Curricular areas in this unit (in addition to social studies) include language arts, math, fine arts, and science. In language arts, the children engaged in a variety of reading, writing, listening, and speaking activities. Students wrote poems that were set to music, and they wrote creative pieces imagining the adventures of their travelmates. In mathematics, the children solved problems involving estimation, probability, and measurement. In fine arts, students learned about making masks, appreciating music from other countries, designing clothes, and creating skits. A highlight in science involved hands-on experiments based on the Los Angeles earthquake, a natural disaster that two travelmates survived. Similarly, a lesson on volcanoes was prepared upon receiving postcards from Mt. St. Helens and Hawaii. Cultural diets and nutrition were also examined, and students even prepared an Indonesian meal for the class as part of a group research presentation.
Significant knowledge, skills, and values were acquired. Students:
learned map skills and could identify the continents and oceans;
gained information about specific places and events;
became more familiar with cross-cultural similarities and differences and human-environmental interactions;
acquired research skills and understanding about framing questions for inquiry;
and perhaps most important, learned the value and power of
collaboration and cooperation, not only within the classroom community, but also from those who took the time to affirm the childrens experience by keeping the travelmates circulating.
Preparing students for life in our technological and diverse world requires that teachers embed technology in significant learning experiences. This article has described how technology can support an existing curriculum unit and how such applications serve as powerful tools for heightening students motivation to learn while deepening their understanding about the world, and their connection to a global community.

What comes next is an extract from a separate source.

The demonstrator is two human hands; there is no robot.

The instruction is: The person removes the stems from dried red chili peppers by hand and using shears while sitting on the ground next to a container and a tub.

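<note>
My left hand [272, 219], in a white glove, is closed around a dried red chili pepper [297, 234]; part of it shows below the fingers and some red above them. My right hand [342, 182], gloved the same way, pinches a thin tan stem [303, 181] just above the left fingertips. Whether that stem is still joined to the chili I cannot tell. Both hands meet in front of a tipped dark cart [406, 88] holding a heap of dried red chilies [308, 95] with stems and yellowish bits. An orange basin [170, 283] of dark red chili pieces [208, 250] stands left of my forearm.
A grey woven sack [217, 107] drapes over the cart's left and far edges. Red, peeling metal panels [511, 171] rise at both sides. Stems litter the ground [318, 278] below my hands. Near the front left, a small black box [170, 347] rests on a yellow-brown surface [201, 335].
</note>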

McCarty, D. (1993). Travelmates: Geography for kids (and stuffed pets). Teaching K-8, 23(7), 32-35.
McCoy, J. (1990). Databases in the social studies: Not why but how. Social Studies and the Young Learner, 3(2), 13-15.
About the Authors
Joseph A. Braun, Jr. is Professor of Elementary Social Studies in
the Department of Curriculum and Instruction, Illinois State University, Normal, IL.
Christine Kraft is Faculty Associate at Illinois State Universitys Metcalf Laboratory School.
Figure 1. Travelmate Directions
1. Pass travelmates person to person.
Please only pass the travelmate to someone who is responsible and willing to follow these directions.
2. Make an entry in the travelmates journal.
Please include the date, location, and interesting information about the geography, population, and culture as well as personal comments regarding the travelmates stop.
3. Send a postcard back to Metcalf School to let us know how the travelmate is doing and where it has been. You may also include souvenirs in the bag. Please label them.
4. Be sure the travelmate returns to Metcalf School by April 1, 1994. You may send it C.O.D. if you wish.